Ulster Bank to refund 10,000 homeowners charged higher rates on their repayments
Thousands of Ulster Bank mortgage customers have been overcharged by the lender and are now due refunds.
Another large group of mortgage holders have been charged too little, with the lender just the latest to mess up repayments on home loans.
The errors relate to fixed-rate mortgages and came to light when the bank was reviewing its tracker overcharging cases.
Some 10,000 customers have been charged too much over a two-year period, with the average amount to be refunded coming in at €2,300.
Compensation will also be paid, with amounts varying from €100 to €500.
Another 8,500 customers were charged too little, but will not be asked to make higher payments to make up for the error.
The bank said the mistake was due to customers being put on a different fixed rate than the ones they applied for when they took out their mortgage.
This was because rates had changed by the time they drew down their mortgages.
The average difference in interest rates over the affected period was 0.37pc.
Ulster Bank said it was entitled to apply the most up-to-date rate, but admits it did not explain this to customers clearly at the time.
The issue relates to the period between 2001 and 2008, but the overcharging lasted two years on average. It is understood there have been no complaints about the issue as no customers noticed the error.
In some cases, changes in fixed rates benefited customers but in almost 10,000 cases people lost out.
Deputy chief executive at Ulster Bank Paul Stanley said: "As part of a review of our mortgage book, Ulster Bank has identified an historic error that has affected our customers. Some customers have benefited, but unfortunately other customers have been negatively affected."
The bank is in the process of writing to customers charged too much.
"For those customers who have benefited we will not be changing anything, and they will keep the benefit.
"For those customers who have been negatively affected, we are currently in the process of writing to them to apologise, explain what it means for them, and provide them with refunds and compensation," Mr Stanley said.
At the start of the year, Ulster Bank said it was to repay 23,000 business customers after finding it had charged them the wrong fees.
Mr Stanley would not say how much the mortgage issue would cost it, but he confirmed that the bank had made provision for €167m for the overcharging of both business and mortgage customers, and a number of other more minor issues.
"We sincerely apologise for the impact this has had on our customers.
"Customers do not need to take any action - we will write to them if they have been negatively affected," the bank chief said.
Last week, Bank of Ireland admitted overcharging 3,400 customers.
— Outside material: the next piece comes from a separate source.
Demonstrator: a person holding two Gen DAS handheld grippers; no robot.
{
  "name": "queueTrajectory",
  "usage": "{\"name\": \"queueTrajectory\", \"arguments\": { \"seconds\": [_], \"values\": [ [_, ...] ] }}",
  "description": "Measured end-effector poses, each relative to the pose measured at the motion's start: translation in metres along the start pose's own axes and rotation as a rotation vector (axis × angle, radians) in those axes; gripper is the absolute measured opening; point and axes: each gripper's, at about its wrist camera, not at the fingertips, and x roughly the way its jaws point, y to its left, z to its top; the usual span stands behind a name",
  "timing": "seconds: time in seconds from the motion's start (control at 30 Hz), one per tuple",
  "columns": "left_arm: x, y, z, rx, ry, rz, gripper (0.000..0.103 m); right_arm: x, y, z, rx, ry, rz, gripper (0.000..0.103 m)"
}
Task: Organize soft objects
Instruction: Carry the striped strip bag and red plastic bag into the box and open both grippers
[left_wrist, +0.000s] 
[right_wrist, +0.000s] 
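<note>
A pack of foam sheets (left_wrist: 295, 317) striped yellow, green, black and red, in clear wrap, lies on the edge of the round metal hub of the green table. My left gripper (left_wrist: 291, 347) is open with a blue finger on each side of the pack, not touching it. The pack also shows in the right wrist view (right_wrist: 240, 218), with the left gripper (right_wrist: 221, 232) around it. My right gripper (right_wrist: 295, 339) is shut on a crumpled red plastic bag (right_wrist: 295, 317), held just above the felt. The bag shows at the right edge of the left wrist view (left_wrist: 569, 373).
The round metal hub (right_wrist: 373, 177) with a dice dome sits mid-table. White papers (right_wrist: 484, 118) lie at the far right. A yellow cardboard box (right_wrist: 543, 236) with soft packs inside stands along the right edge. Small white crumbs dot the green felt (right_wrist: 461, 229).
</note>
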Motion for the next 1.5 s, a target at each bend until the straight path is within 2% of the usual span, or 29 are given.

The bank miscalculated the monthly capital repayment amounts due, taking too little each month.
The latest revelations come as banks are still resolving the tracker scandal, which has seen 40,000 people incorrectly charged, or denied a tracker.
Ulster Bank has identified 5,500 tracker cases and expects to have finished restoring these customers to tracker rates, compensating and refunding them by the end of next month.